American-British scientist John O'Keefe and married Norwegians May-Britt
Moser and Edvard Moser won the 2014 Nobel Prize for medicine for discovering the
brain's "inner GPS" that makes it possible to orient ourselves in space and help
understand diseases like Alzheimer's, the award-giving body said on Monday.
"The discoveries...have solved a problem that has occupied philosophers and
scientists for centuries," the Nobel Assembly at Sweden's Karolinska Institute
said in a statement when awarding the prize of 8 million Swedish crowns ($1.1
million).
The committee recognized the winners "for their discoveries of cells that
constitute a positioning system in the brain," according to a press release on
the Nobel Prize website.
"In 1971, John O ́Keefe discovered the first component of this positioning
system," wrote the committee. "He found that a type of nerve cell in an area of
the brain called the hippocampus that was always activated when a rat was at a
certain place in a room. Other nerve cells were activated when the rat was at
other places. O ́Keefe concluded that these “place cells” formed a map of the
room."
According to the committee, the Mosers, the fifth couple in history to share
a Nobel Prize, picked up O'Keefe's work in 2005.

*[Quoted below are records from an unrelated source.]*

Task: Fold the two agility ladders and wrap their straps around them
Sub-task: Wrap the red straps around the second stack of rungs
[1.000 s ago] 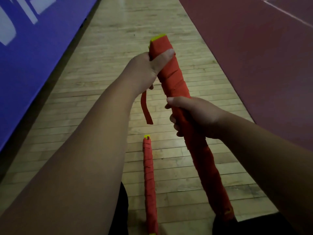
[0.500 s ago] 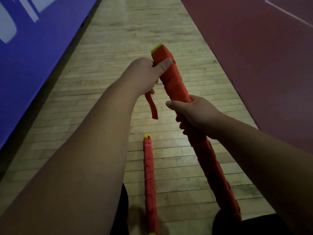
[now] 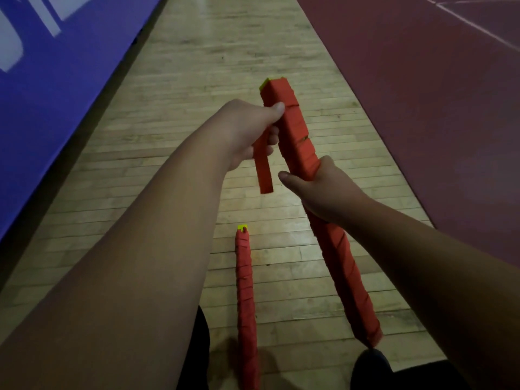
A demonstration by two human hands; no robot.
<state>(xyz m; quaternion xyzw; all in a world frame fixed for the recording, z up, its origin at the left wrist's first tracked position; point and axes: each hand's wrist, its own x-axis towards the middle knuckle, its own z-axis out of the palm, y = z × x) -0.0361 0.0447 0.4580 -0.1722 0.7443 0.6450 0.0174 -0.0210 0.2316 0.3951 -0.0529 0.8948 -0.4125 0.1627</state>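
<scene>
A folded agility ladder, wound in red strap with yellow rungs showing at its far tip, slants up from near my right knee. My right hand grips it around the middle. My left hand holds the loose red strap end, which hangs down beside the bundle, thumb touching the bundle near its top. A second ladder bundle, wrapped in red strap, lies on the wooden floor between my legs.
A blue mat or wall pad with white lettering runs along the left. Dark red court flooring with white lines borders the wood strip on the right. My dark-clothed knees show at the bottom edge.
The held bundle has tilted lower and turned. My left hand has slid down from its tip, bringing the loose strap end down beside the bundle. The floor bundle has not moved.
</scene>
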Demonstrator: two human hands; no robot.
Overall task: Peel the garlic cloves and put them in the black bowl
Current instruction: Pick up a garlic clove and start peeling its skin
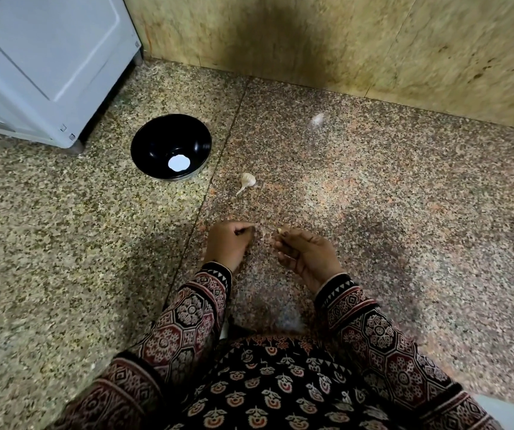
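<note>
Pinching a garlic clove (280, 231) at its fingertips, your right hand (307, 252) faces your left hand (229, 242), whose fingers are curled; whether they grip skin, cannot tell. Step, judged: peeling. Garlic bulb (247, 180) lies on the floor (373, 197) near the black bowl (156, 141). Next: strip the skin, then carry the clove forward-left to the bowl.

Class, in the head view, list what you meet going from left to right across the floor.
In order: white appliance cabinet → round black bowl → whole pale garlic bulb → right hand pinching a small garlic clove.
</note>
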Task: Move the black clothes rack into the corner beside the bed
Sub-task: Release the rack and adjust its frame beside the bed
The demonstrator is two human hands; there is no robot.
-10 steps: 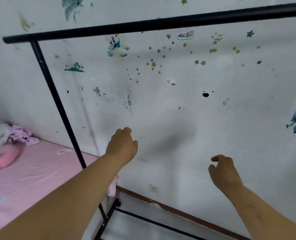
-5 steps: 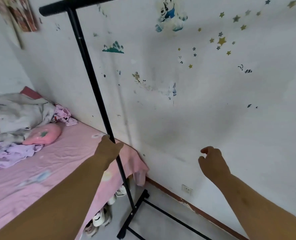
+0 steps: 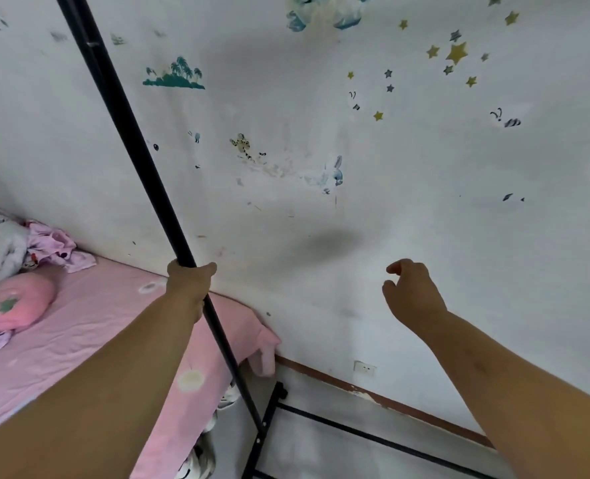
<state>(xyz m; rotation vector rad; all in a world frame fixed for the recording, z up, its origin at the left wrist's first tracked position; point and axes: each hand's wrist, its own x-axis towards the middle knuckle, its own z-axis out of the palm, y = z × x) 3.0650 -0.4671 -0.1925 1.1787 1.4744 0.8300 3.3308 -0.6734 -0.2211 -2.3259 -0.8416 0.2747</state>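
Observation:
The black clothes rack (image 3: 141,167) stands against the stickered white wall, its left upright pole running from the top left down to a base foot near the bed's end. My left hand (image 3: 189,285) is wrapped around that pole at about bed height. My right hand (image 3: 412,292) hovers free to the right, fingers loosely curled, holding nothing. The rack's bottom rail (image 3: 373,435) lies along the floor by the wall. The top bar is out of view.
A bed with a pink sheet (image 3: 89,326) fills the lower left, with a pink pillow (image 3: 13,304) and crumpled clothes (image 3: 58,247) on it. Shoes (image 3: 196,461) sit under its end. A wall socket (image 3: 365,368) and a brown skirting (image 3: 407,409) run low on the wall.
My left hand reached to the rack's left upright and closed around it. The view swung left and down, so the top bar left the frame. My right hand stayed free.

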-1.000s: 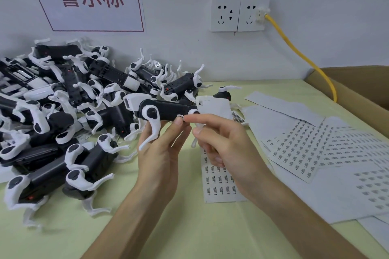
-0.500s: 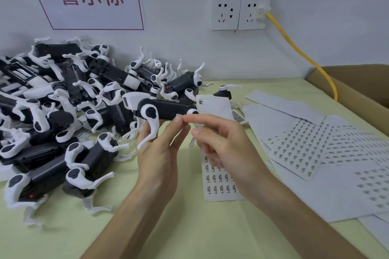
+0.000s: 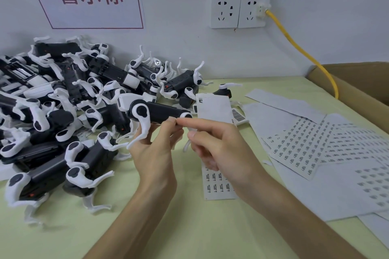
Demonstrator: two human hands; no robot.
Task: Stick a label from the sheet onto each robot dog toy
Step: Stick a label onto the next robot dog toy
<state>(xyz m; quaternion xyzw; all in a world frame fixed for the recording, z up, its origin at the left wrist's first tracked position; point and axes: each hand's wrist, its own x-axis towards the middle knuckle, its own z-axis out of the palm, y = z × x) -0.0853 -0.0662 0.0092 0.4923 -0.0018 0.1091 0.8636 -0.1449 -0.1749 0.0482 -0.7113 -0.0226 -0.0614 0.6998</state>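
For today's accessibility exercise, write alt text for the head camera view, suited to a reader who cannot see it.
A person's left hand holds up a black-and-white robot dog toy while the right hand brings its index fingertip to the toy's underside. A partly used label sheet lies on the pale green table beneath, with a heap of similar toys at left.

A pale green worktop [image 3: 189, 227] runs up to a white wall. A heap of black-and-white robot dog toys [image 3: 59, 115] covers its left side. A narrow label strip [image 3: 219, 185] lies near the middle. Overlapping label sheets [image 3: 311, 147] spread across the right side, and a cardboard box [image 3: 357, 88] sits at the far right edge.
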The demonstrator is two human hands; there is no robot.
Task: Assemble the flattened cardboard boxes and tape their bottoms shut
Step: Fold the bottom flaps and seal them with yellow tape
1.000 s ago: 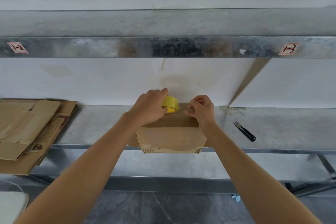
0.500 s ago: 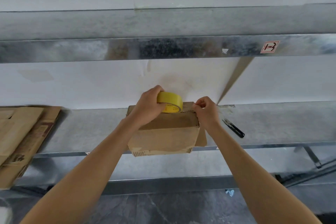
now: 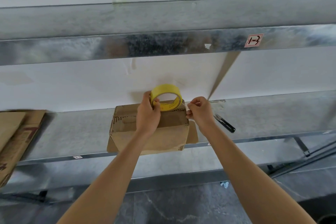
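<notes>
Box: a small cardboard box (image 3: 171, 132) sits mid-shelf at the near edge of the metal shelf (image 3: 76, 132), closed flaps facing up. Loose flaps splay out at its base, left and right.
Left hand: the left hand (image 3: 148, 112) grips the yellow tape roll (image 3: 170, 104), thumb through the core. The roll stands on edge over the box's far side.
Right hand: the right hand (image 3: 199, 112) is pinched tight at the box's far right corner, apparently on the tape end (image 3: 187, 104). The strip itself is too faint to confirm.
Step in hand: judged to be starting a strip over the closed flaps.
Doing it well: anchor the end past the box edge, keep the strip taut and centred on the seam, then press it flat while unrolling.
Cutting: snips (image 3: 225, 123) lie just right of the box.
Waiting: flattened cardboard (image 3: 16, 138) is stacked at the far left of the shelf.
</notes>
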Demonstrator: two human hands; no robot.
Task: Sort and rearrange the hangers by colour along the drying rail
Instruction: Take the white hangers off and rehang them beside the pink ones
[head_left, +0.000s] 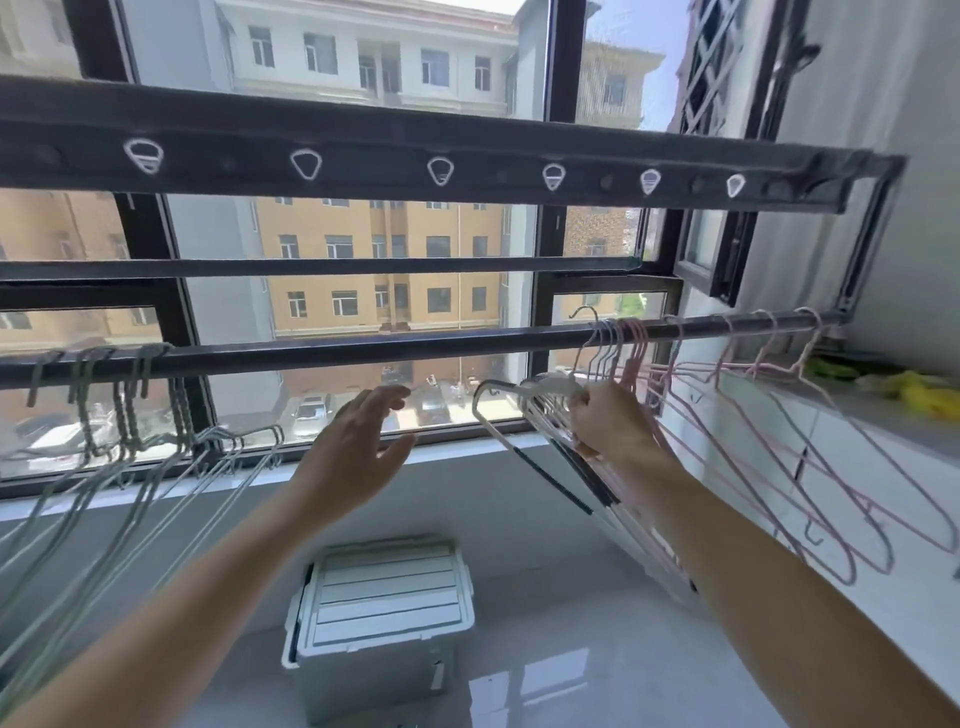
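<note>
A dark drying rail (363, 349) runs across the window. Several green hangers (130, 467) hang bunched at its left end. Several pink hangers (769, 447) hang spread along its right end. Just left of them, several white hangers (524, 431) hang in a bunch, tilted toward me. My right hand (613, 426) grips that white bunch below the hooks. My left hand (358, 447) is raised below the rail's bare middle with fingers spread, holding nothing.
A perforated dark bar (467, 171) with white rings runs above the rail. A white lidded plastic box (384, 613) stands on the glossy floor below. A ledge at the right carries yellow and green items (914, 389). The window sill (467, 447) lies behind the hands.
</note>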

"They identified another type of nerve cell, which they called 'grid cells'
that generate a coordinate system and allow for precise positioning and
pathfinding," according to the committee. "Their subsequent research showed how
place and grid cells make it possible to determine position and to navigate."
According to the committee, their discovery is groundbreaking because it
"solved a problem that has occupied philosophers and scientists for centuries –
how does the brain create a map of the space surrounding us and how can we
navigate our way through a complex environment?"